**The problem**
Output all of the entries exactly as written.

**Extracted material**
================================

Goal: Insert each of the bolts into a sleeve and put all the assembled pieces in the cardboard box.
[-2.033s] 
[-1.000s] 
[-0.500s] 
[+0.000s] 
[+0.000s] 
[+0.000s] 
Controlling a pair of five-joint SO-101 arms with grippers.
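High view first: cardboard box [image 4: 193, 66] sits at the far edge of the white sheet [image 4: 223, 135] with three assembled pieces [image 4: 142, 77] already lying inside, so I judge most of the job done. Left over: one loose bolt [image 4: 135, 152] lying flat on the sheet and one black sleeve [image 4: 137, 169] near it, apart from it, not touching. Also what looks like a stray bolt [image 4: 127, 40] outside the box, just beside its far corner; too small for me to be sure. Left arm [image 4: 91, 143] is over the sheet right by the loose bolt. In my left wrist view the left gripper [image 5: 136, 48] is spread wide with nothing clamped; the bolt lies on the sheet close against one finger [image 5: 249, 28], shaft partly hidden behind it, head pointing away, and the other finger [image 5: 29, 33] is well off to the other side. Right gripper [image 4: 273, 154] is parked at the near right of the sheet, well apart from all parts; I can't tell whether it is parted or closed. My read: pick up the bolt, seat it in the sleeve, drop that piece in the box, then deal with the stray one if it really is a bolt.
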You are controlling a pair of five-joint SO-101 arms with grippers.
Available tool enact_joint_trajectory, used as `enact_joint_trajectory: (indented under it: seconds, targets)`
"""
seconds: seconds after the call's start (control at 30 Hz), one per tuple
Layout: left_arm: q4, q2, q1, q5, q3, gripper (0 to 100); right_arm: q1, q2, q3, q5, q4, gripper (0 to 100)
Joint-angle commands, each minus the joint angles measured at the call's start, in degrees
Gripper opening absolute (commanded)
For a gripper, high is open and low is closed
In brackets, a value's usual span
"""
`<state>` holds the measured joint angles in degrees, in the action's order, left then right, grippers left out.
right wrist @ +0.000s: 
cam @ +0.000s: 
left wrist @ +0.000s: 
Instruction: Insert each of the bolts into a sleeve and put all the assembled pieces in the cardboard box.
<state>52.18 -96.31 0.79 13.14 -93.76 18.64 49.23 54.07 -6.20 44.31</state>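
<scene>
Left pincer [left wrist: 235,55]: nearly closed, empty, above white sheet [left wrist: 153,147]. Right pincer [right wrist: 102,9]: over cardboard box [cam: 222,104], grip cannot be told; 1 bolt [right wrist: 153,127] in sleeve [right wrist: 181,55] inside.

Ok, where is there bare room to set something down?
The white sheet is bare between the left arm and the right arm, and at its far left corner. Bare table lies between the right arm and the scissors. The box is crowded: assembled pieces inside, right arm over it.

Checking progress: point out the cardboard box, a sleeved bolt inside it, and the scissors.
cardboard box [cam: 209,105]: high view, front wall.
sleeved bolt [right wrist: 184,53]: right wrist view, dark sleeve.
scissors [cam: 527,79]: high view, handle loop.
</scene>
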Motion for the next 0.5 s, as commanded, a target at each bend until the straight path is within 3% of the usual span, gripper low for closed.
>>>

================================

**Problem solution**
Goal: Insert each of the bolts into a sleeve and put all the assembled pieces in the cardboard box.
[-2.033s] 
[-1.000s] 
[-0.500s] 
[+0.000s] 
[+0.000s] 
[+0.000s] 
Controlling a pair of five-joint SO-101 arms with grippers.
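High view first: cardboard box [image 4: 193, 66] sits at the far edge of the white sheet [image 4: 223, 135] with three assembled pieces [image 4: 142, 77] already lying inside, so I judge most of the job done. Left over: one loose bolt [image 4: 135, 152] lying flat on the sheet and one black sleeve [image 4: 137, 169] near it, apart from it, not touching. Also what looks like a stray bolt [image 4: 127, 40] outside the box, just beside its far corner; too small for me to be sure. Left arm [image 4: 91, 143] is over the sheet right by the loose bolt. In my left wrist view the left gripper [image 5: 136, 48] is spread wide with nothing clamped; the bolt lies on the sheet close against one finger [image 5: 249, 28], shaft partly hidden behind it, head pointing away, and the other finger [image 5: 29, 33] is well off to the other side. Right gripper [image 4: 273, 154] is parked at the near right of the sheet, well apart from all parts; I can't tell whether it is parted or closed. My read: pick up the bolt, seat it in the sleeve, drop that piece in the box, then deal with the stray one if it really is a bolt.
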You are controlling a pair of five-joint SO-101 arms with grippers.
Available tool enact_joint_trajectory, used as `enact_joint_trajectory: (indented under it: seconds, targets)`
"""
seconds: seconds after the call's start (control at 30 Hz), one per tuple
Layout: left_arm: q4, q2, q1, q5, q3, gripper (0 to 100); right_arm: q1, q2, q3, q5, q4, gripper (0 to 100)
Joint-angle commands, each minus the joint angles measured at the call's start, in degrees
Gripper opening absolute (commanded)
For a gripper, high is open and low is closed
In brackets, a value's usual span
"""
`<state>` holds the measured joint angles in degrees, in the action's order, left then right, grippers left out.
right wrist @ +0.000s: 
cam @ +0.000s: 
left wrist @ +0.000s: 
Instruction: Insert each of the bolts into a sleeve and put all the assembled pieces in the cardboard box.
<state>52.18 -96.31 0.79 13.14 -93.76 18.64 49.23 54.07 -6.20 44.31</state>
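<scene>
Left pincer [left wrist: 235,55]: nearly closed, empty, above white sheet [left wrist: 153,147]. Right pincer [right wrist: 102,9]: over cardboard box [cam: 222,104], grip cannot be told; 1 bolt [right wrist: 153,127] in sleeve [right wrist: 181,55] inside.

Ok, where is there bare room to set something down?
The white sheet is bare between the left arm and the right arm, and at its far left corner. Bare table lies between the right arm and the scissors. The box is crowded: assembled pieces inside, right arm over it.

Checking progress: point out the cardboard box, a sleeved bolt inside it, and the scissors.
cardboard box [cam: 209,105]: high view, front wall.
sleeved bolt [right wrist: 184,53]: right wrist view, dark sleeve.
scissors [cam: 527,79]: high view, handle loop.
</scene>
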Motion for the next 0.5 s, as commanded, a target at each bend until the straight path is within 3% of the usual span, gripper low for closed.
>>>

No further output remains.